= Michael Cart =

American author (1941–2025)

Michael Cart (March 6, 1941 – February 13, 2025) was an American author and expert in children's and young adult literature. Born in Logansport, Indiana, he earned a degree in Library Science from Columbia University in 1964 and a degree in journalism from Northwestern University. From 1964 to 1967 he served in the United States Army. Cart received the Grolier Award in 2000 and was the inaugural recipient of the YALSA/ Greenwood Publishing Group Service to Young Adults Award in 2008.

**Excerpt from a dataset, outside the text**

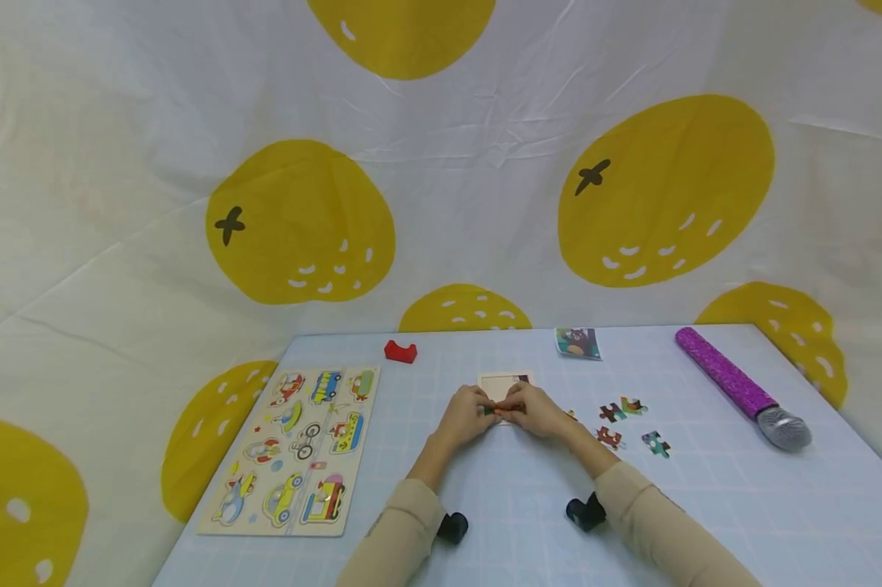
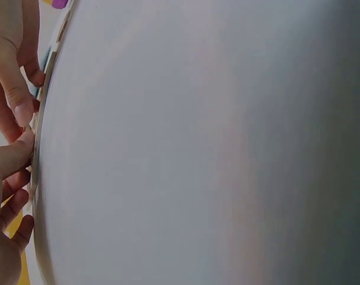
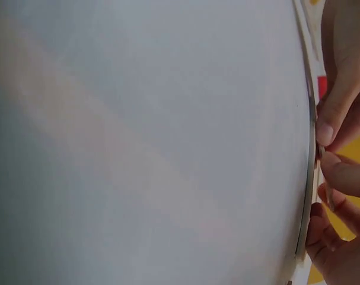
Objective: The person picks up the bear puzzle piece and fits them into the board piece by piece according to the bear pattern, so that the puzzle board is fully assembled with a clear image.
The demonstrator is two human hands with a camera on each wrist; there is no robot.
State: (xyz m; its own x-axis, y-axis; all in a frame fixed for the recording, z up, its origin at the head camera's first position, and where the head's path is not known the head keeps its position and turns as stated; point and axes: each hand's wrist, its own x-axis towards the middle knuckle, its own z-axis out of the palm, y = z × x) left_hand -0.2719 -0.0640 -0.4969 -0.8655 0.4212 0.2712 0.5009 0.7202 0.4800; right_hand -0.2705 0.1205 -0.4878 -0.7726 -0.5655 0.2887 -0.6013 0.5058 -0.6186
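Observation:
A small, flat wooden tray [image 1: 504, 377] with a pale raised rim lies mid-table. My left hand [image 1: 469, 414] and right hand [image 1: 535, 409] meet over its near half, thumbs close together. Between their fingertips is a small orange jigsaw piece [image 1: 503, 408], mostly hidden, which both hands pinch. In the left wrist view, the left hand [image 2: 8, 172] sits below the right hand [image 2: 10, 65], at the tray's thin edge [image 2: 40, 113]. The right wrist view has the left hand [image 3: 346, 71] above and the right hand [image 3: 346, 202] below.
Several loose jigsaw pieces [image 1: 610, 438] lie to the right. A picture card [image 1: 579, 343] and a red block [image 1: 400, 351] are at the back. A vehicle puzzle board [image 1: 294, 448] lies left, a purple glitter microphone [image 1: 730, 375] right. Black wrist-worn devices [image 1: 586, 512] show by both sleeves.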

Cart died in Indiana on February 13, 2025, at the age of 83.

== Selected works ==
- Cart, M. What's so funny?: Wit and humor in American children's literature(1st ed.). New York, NY: HarperCollins Publishers. 1995.
- Cart, M. In the stacks: Short stories about libraries and librarians( 1st ed.). New York: Overlook Press. 2002.
- Cart, M., & Jenkins, C. The heart has its reasons: Young adult literature with gay/lesbian/queer content, 1969-2004. Lanham, MD: Scarecrow Press. 2006.
- Cart, M. Young adult literature: From romance to realism. Chicago: American Library Association. 2010.
- Cart, M. Cart's top 200 adult books for young adults: Two decades in review. Chicago: ALA Editions. 2013.
- Cart, M., & Jenkins, C. Top 250 LGBTQ books for teens: Coming out, being out, and the search for community. Chicago: Huron Street Press. 2015.